Educate the Buyer and You'll Land More Sales
A long list of information that goes in one of your prospect’s ears and out the other is not the proper way to use facts to sell to them. You have to educate the buyer. “Reps have transitioned from simply being providers of information to providers of information and educators,” says Mike Renahan, writing for HubSpot. “Reps must offer context around the information they share as well as teach prospects about the features and capabilities of what it is they're selling in regards to their specific challenges.”
According to SalesFuel’s Selling to SMBs study, one of the top influencers that got prospects to return a salesperson’s outreach attempt was when the seller shared something of value with them (42% agreed). Decision-makers want to be contacted by salespeople who know their product (59%) and provide relevant ideas to help their business (44%). When you educate the buyer, you’re hitting all three of these points.
To be a successful salesperson/educator, you need to take the time to set up a detailed sales plan. Here are a few steps Renahan recommends.
Decide What You Want Your Prospect to Learn
In your time spent researching your prospect, you’ve (hopefully) learned why they could use your product or service. Based on that information, if there was one aspect of your product you could educate the buyer on, what would it be? Examples listed by Renahan are a full understanding of your product’s functions, how your product compares to a competitor’s, and ROI. Find out which part of your product would be most important for your prospect to know right away and set up a plan to drive that point home so that it is understood completely.
Unless your prospect expresses an interest in or specifically asks for more information on a different part of your product or service, keep the focus on the lesson plan you’ve created. Overloading a prospect with data will only confuse them and divide their attention. According to Renahan, “focusing on a few key concepts with prospects allows them to latch on to crucial ideas regarding how your brand and product or service can support them.” If you want to successfully educate the buyer, you need to make your lesson plan concise enough to keep up with and absorb.
Leave Time for Questions
Encouraging questions from your clients is a good education tactic for a number of reasons. One reason is that, no matter how well you think you explained something, everyone learns differently. Your prospect may need further clarification into your point and, to fully educate the buyer, you need to make sure the important points are fully understood. Another reason is that sales pitches that are set up as monologues aren’t as successful as conversations with the client. If you talk at a client, you’re creating a rift between yourself and them. A sale is the beginning of a partnership between your prospect and yourself. If they don’t feel as if they can communicate with you openly, they won’t be signing a contract.
“In addition to increasing sales, organizations should focus on presale educational materials because products are becoming more complex and technology advanced,” says Emily McLaughlin, writing for Thought Industries. Those aren’t the only benefits of making sure you educate the buyer.
Taking the time to educate the buyer on exactly how your product or service works and how it will benefit them shows that you have nothing to hide. Through education, you are proving that you care about more than making money. You fully believe that a business partnership with your prospect will benefit both of you. The kind of trust you’re building using this method is priceless (or, you know, you could measure it in the amount of all the future sales this potential loyal client will make with you).

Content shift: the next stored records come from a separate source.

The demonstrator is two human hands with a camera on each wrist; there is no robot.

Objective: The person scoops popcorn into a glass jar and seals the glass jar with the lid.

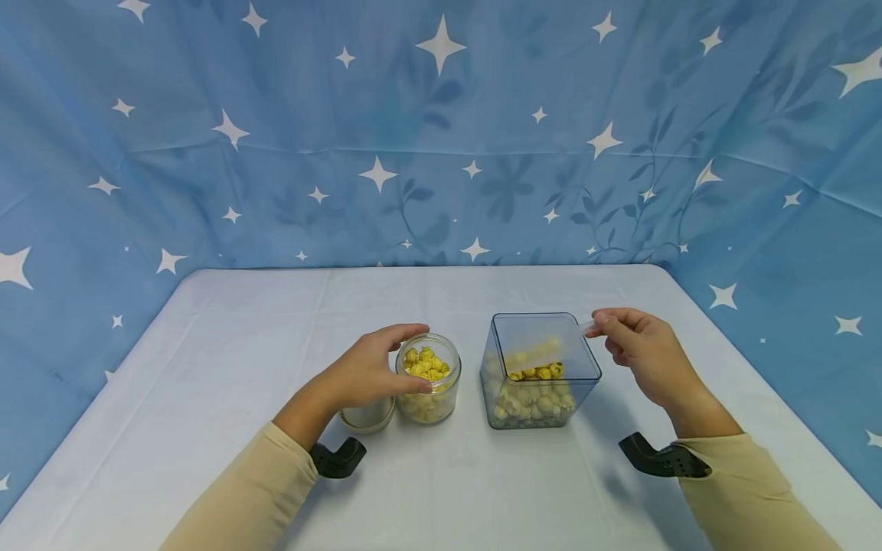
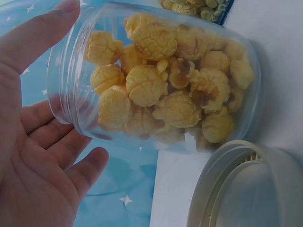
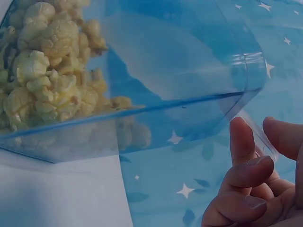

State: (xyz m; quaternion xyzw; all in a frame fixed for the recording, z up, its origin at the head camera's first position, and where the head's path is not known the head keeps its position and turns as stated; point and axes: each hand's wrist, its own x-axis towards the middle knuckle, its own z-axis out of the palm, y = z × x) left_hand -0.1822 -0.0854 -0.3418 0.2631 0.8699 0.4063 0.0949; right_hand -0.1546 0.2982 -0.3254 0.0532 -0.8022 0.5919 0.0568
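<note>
My left hand (image 1: 368, 367) holds an open clear jar (image 1: 430, 404) near its rim, thumb on one side and fingers on the other. Yellow popcorn (image 2: 156, 85) fills much of the jar, which stands upright on the table. Just left of it lies a round pale-rimmed lid (image 1: 370, 418), partly behind that hand. In my right hand (image 1: 641, 356), thumb and fingers pinch the handle of a translucent scoop (image 1: 540, 355). The scoop's head dips inside a square clear bluish container (image 1: 496, 417), above more popcorn (image 3: 52, 61). Its handle (image 3: 259, 135) passes over the container's rim.
Jar and container stand side by side on a white-covered table (image 1: 276, 306), with a narrow gap between them. A blue star-patterned cloth (image 1: 386, 92) hangs behind and at the sides. Each wrist carries a black strap mount (image 1: 338, 459).
</note>
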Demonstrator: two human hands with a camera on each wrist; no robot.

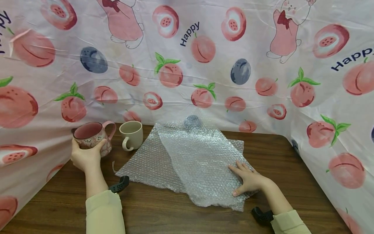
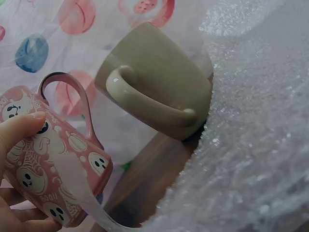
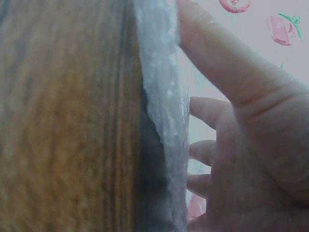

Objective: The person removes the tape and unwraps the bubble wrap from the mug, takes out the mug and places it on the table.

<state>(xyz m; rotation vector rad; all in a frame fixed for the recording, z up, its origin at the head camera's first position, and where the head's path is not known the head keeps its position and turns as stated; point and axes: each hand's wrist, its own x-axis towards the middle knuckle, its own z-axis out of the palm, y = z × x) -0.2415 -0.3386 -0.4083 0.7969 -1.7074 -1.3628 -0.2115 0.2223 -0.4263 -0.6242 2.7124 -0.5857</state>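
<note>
On the left, my left hand (image 1: 87,157) grips a pink mug (image 1: 91,133) around its body; white ghosts and pumpkins decorate its outside in the left wrist view, where the pink mug (image 2: 58,154) appears tilted. Its handle points right, away from the palm. A cream mug (image 1: 135,134) stands upright just to the right of it, handle toward the front. Over the middle of the table lies bubble wrap (image 1: 201,162), in overlapping layers. My right hand (image 1: 249,178) rests on its right part with fingers spread; the right wrist view shows the fingertips touching the bubble wrap (image 3: 164,72).
The brown wooden table (image 1: 157,211) carries everything. A fabric curtain (image 1: 216,81) printed with peaches and rabbits hangs behind it and along both sides, close to the pink mug on the left. Each wrist wears a dark strap mount (image 1: 119,184).
</note>
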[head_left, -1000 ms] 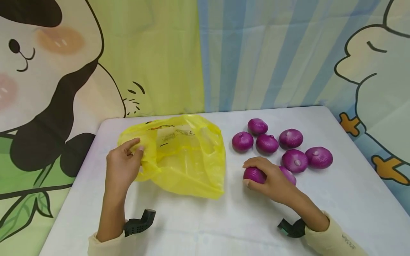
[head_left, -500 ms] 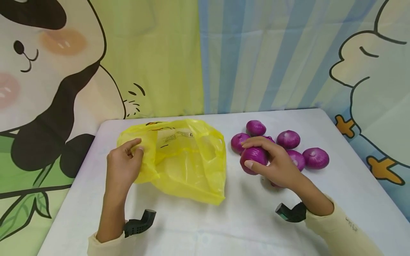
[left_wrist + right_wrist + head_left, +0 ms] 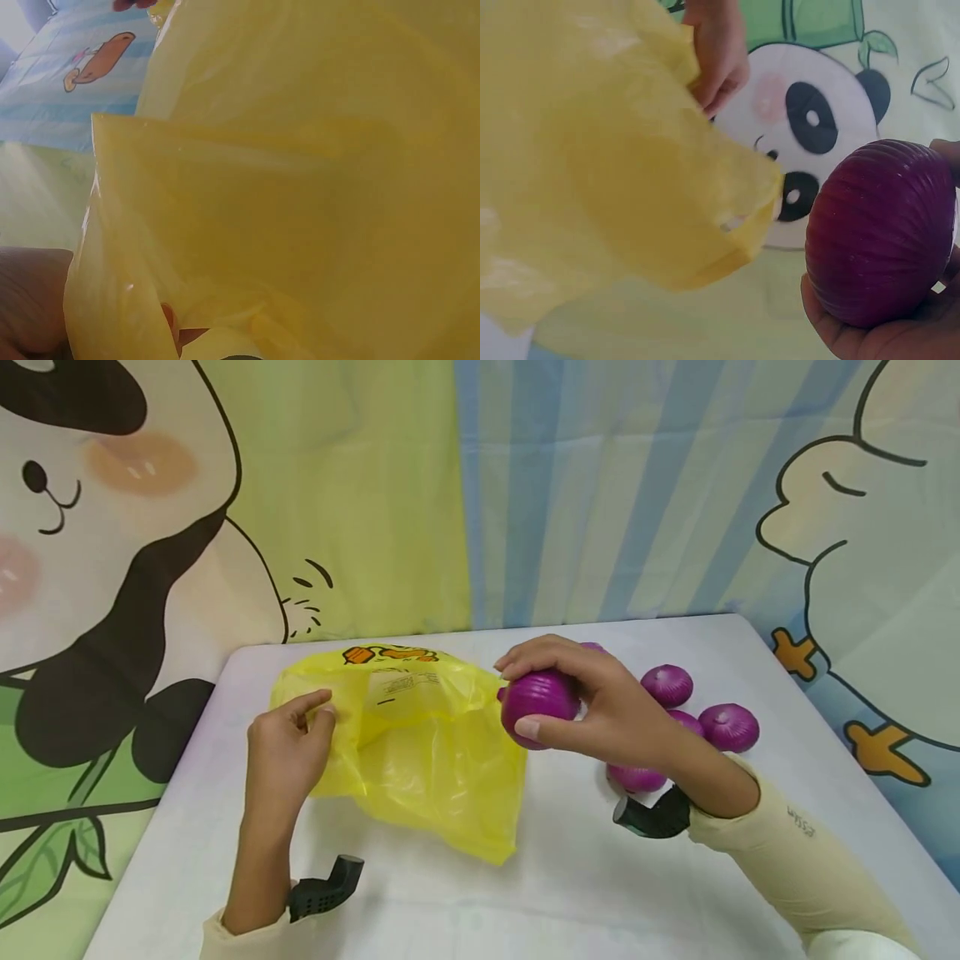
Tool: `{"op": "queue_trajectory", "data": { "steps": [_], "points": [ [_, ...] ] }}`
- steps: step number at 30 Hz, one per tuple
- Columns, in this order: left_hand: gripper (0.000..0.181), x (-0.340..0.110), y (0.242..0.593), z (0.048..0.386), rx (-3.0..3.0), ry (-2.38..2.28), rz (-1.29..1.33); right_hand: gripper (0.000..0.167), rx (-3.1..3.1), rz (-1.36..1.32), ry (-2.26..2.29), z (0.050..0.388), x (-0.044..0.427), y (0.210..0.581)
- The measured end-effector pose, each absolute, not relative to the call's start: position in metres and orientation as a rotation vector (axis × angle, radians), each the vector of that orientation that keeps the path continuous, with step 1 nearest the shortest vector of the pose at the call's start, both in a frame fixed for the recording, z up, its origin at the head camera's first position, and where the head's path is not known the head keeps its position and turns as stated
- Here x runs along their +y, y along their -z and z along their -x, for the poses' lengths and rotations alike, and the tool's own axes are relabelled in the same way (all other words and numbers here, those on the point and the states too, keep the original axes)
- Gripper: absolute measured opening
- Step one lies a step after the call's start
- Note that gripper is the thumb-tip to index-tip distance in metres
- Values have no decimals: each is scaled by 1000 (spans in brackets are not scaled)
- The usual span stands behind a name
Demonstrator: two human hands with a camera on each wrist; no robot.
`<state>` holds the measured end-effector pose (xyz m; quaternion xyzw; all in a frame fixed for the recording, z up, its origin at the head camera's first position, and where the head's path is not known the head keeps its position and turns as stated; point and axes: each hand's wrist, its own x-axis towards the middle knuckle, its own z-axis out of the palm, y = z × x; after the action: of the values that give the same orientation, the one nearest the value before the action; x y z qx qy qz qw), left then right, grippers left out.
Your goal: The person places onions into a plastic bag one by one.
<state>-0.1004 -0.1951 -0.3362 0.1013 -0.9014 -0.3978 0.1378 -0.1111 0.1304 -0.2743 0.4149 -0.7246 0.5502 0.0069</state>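
A yellow plastic bag [image 3: 442,760] stands with its mouth open on the table; its near left edge is pinched by the left hand [image 3: 288,752]. The right hand [image 3: 600,702] grips a purple onion [image 3: 538,706] at the bag's right edge, above the table. In the right wrist view the onion [image 3: 881,232] sits between thumb and fingers, with the bag [image 3: 615,150] beside it. Yellow film [image 3: 262,210] fills most of the left wrist view, partly covering the left hand [image 3: 34,300]. The bag's bottom is partly hidden.
Several more purple onions lie on the white table [image 3: 465,918] at the right, among them one at the far right [image 3: 729,727] and one below the right hand [image 3: 636,778]. The right arm hides some. A printed cloth [image 3: 360,510] hangs behind the table.
The right hand has lifted the onion off the table and carried it left and up to the bag's right edge. The left hand keeps its pinch; the bag's near right corner has sunk a little.
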Motion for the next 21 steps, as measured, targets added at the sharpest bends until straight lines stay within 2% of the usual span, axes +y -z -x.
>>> {"op": "queue_trajectory", "data": {
  "steps": [6,10,17,21],
  "points": [
    [32,-196,337,99,-2602,1136,-281,38,-2091,-1574,-1814,105,90,249],
    [31,-195,338,100,-2587,1133,-243,38,-2050,-1662,-1859,106,61,244],
    [27,-191,341,101,-2560,1114,-144,35,-2147,-1522,-1964,112,28,244],
    [15,-193,343,101,-2505,1054,4,33,-2173,-1441,-2094,113,9,249]
  ]
}}
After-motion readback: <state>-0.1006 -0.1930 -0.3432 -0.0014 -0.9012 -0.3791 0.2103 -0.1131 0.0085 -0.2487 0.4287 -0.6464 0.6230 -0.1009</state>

By educating your buyer, you’re doing something that many other salespeople they’ve come in contact with are doing. While your competition is trying to cram as many facts as possible into a single sales pitch, you’re focusing on one important aspect at a time to make sure your prospect understands what they would be buying into. When you share your insider knowledge with a prospect, they’ll feel more comfortable talking with you than with your competition. They’ll know they can come to you with any question they may have and you’ll be able to not only help them solve their problem, but learn from it for the future. As a result, you become the trusted authority in your field. And who wouldn’t sign a contract with that authority?
Filling Knowledge Gaps
As mentioned before, while you educate the buyer, they’ll likely have additional questions about your product or service. With the level of engagement you’ve established with your prospect, they’ll be more comfortable opening up to you with their concerns about your product. Their concerns will likely center on an aspect of the sale that you haven’t discussed yet and this will give you an opportunity to educate them even more thoroughly, therefore, eliminating their doubts and raising the likelihood of landing a sale.